**WHAT IS NEEDED**
For each line in the data that includes "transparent", make a copy.

**THE INPUT**
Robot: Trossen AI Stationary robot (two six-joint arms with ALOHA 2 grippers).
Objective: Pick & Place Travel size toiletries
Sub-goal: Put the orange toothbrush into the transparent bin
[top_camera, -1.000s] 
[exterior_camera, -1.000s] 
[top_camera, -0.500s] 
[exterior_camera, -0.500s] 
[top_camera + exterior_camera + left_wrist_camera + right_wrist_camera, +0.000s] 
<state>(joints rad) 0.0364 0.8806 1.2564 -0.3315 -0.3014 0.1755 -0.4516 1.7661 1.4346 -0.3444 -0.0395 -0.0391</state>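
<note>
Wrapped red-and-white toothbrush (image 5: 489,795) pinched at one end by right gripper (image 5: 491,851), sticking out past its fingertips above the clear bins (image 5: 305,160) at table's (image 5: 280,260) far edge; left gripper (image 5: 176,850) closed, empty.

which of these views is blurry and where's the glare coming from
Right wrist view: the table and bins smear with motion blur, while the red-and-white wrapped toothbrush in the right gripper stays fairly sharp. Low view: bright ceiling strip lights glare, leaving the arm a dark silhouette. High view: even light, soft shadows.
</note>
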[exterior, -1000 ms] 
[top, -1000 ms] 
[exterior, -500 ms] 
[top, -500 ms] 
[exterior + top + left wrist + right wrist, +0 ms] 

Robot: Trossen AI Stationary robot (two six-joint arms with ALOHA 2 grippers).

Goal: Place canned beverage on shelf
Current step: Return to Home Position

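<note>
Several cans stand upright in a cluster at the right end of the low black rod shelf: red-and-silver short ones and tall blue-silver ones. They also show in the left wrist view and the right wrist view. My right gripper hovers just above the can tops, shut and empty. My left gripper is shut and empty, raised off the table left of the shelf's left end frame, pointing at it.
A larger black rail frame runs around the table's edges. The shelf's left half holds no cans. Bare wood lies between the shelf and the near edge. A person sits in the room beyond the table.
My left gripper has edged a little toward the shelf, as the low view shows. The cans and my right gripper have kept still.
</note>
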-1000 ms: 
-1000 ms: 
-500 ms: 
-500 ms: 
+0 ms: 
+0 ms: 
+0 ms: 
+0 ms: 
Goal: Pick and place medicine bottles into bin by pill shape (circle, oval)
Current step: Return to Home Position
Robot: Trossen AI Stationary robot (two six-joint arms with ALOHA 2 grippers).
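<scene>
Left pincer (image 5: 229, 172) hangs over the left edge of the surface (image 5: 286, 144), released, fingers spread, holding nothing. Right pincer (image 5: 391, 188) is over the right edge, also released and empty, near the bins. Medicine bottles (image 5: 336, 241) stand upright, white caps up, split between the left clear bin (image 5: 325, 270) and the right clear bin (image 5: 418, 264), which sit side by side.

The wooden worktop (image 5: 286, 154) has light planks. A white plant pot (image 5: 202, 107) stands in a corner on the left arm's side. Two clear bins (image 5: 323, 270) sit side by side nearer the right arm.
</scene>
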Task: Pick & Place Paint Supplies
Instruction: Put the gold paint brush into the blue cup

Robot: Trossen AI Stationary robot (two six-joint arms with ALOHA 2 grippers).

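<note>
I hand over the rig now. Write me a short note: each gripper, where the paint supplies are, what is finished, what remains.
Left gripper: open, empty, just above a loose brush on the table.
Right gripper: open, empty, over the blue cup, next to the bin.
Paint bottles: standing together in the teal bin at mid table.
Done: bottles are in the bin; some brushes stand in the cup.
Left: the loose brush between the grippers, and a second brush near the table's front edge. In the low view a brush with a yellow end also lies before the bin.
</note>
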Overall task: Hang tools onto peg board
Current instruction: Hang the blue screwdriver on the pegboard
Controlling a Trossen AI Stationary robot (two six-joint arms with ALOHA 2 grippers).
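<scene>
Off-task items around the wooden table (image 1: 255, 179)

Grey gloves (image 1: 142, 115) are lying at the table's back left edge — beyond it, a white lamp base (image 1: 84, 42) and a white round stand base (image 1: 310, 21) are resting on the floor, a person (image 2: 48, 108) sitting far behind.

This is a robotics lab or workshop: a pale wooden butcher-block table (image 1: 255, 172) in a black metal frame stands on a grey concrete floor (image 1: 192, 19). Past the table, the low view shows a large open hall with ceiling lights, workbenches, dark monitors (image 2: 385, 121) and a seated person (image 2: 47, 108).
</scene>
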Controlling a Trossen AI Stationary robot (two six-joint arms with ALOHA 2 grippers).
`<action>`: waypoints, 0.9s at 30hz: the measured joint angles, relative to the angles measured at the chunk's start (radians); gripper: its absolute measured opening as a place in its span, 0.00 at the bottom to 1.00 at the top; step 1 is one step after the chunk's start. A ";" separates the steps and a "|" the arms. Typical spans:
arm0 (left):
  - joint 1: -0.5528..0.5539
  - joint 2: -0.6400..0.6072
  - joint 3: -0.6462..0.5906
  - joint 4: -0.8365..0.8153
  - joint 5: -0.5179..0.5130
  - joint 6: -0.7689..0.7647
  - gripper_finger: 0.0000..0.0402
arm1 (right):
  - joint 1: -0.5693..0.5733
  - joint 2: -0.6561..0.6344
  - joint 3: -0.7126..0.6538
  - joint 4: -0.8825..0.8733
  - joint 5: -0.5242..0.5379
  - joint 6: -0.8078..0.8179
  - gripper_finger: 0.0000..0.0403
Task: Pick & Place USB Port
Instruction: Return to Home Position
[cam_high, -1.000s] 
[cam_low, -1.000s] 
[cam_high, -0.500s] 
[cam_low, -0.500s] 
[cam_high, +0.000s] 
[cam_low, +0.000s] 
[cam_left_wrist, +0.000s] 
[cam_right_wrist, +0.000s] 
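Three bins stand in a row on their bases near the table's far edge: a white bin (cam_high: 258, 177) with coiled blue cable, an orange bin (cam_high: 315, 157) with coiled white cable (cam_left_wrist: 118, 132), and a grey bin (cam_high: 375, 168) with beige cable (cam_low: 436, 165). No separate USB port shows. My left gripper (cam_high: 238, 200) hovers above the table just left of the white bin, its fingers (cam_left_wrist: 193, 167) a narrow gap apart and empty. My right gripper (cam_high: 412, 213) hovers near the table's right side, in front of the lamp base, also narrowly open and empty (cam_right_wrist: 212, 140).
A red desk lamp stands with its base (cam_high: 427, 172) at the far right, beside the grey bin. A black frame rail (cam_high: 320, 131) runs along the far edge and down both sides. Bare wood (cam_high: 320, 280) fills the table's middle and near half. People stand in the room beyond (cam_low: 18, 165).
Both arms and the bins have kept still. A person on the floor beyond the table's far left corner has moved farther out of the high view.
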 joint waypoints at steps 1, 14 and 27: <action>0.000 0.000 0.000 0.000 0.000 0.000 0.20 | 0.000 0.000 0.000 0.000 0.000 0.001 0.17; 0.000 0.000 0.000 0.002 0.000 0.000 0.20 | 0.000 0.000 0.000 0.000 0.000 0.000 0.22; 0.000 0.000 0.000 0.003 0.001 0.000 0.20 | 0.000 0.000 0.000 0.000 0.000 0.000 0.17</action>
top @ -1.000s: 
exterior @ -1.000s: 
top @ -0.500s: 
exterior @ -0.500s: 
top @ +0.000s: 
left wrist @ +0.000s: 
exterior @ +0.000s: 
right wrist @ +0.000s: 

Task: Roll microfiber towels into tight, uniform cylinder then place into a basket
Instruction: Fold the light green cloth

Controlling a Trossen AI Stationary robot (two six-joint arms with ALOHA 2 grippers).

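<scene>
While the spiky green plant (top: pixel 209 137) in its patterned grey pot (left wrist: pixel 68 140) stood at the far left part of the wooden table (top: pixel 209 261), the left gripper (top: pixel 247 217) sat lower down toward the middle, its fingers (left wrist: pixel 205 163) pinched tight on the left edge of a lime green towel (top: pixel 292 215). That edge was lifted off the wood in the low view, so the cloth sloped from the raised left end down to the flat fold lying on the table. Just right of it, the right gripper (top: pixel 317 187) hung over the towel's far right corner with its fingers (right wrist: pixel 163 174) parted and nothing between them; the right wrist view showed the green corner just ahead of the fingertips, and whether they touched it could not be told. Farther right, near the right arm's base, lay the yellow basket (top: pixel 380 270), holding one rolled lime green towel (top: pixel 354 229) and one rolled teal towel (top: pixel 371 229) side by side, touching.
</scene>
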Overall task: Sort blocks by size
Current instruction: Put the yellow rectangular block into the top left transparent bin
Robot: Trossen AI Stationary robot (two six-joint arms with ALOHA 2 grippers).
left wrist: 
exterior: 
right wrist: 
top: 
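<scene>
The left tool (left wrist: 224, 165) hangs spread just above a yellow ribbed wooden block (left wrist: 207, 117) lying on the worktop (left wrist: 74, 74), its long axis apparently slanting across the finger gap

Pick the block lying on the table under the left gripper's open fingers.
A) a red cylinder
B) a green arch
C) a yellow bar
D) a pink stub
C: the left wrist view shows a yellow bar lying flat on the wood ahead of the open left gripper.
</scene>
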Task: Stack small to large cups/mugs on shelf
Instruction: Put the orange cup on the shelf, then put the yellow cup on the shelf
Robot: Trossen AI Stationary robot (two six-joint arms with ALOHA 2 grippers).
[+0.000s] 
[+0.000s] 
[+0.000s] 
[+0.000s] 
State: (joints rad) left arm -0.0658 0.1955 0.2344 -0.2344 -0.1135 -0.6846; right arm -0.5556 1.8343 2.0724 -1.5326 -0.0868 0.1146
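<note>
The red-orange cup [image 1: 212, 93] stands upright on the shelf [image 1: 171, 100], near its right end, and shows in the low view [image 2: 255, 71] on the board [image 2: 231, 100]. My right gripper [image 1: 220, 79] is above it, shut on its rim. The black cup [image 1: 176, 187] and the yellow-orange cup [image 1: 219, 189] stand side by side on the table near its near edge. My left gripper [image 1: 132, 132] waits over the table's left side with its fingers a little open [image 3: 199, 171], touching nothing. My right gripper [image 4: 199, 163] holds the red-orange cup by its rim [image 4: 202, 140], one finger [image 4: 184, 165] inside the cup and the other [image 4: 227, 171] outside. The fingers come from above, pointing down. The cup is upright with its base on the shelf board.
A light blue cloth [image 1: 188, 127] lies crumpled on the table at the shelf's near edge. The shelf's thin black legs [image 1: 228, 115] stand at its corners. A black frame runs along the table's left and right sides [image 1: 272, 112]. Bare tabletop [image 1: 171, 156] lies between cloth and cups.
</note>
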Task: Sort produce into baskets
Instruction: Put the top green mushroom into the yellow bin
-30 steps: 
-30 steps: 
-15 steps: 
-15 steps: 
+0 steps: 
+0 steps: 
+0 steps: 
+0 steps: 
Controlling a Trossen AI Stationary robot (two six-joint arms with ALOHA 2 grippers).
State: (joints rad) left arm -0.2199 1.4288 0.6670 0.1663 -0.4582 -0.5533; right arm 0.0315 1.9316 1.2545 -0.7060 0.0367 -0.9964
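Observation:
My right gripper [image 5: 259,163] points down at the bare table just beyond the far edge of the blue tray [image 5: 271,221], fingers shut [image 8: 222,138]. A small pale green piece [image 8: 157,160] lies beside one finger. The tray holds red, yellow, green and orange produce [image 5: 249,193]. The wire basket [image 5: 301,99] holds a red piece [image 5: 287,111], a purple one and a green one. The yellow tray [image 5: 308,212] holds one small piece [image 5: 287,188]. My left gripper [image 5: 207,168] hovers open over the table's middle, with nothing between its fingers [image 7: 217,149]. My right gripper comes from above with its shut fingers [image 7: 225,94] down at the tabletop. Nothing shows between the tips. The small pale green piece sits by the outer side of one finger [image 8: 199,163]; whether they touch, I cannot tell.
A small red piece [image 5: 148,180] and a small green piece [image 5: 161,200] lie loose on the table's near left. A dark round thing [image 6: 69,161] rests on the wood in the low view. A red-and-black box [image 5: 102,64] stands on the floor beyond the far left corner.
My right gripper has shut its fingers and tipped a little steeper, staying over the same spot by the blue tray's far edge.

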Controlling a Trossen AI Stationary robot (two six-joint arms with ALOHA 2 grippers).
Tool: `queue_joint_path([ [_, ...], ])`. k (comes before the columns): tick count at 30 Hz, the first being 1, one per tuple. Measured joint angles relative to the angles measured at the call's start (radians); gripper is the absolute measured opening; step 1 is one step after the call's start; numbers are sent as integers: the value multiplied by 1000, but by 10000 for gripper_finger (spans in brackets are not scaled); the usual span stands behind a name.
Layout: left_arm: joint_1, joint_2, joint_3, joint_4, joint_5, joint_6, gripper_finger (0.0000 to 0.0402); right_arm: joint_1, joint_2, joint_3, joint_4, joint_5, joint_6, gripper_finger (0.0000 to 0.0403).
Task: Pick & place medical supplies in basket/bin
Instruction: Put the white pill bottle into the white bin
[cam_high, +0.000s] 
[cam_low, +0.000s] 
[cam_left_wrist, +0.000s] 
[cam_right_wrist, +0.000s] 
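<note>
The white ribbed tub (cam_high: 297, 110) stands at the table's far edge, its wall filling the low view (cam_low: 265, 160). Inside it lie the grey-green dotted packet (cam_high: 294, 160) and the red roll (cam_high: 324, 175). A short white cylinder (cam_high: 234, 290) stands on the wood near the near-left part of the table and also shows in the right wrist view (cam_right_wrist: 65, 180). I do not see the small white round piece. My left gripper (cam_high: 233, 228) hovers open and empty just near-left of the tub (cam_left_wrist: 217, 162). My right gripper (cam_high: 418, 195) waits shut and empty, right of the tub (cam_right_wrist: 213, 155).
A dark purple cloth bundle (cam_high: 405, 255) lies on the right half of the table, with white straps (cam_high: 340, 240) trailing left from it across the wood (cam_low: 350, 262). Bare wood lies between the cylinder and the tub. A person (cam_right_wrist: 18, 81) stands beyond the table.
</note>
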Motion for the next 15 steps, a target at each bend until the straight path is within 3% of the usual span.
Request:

**SOLUTION TO THIS TASK**
Sub-goal: Put the orange toothbrush into the transparent bin
Current instruction: Put the yellow rectangular block into the top left transparent bin

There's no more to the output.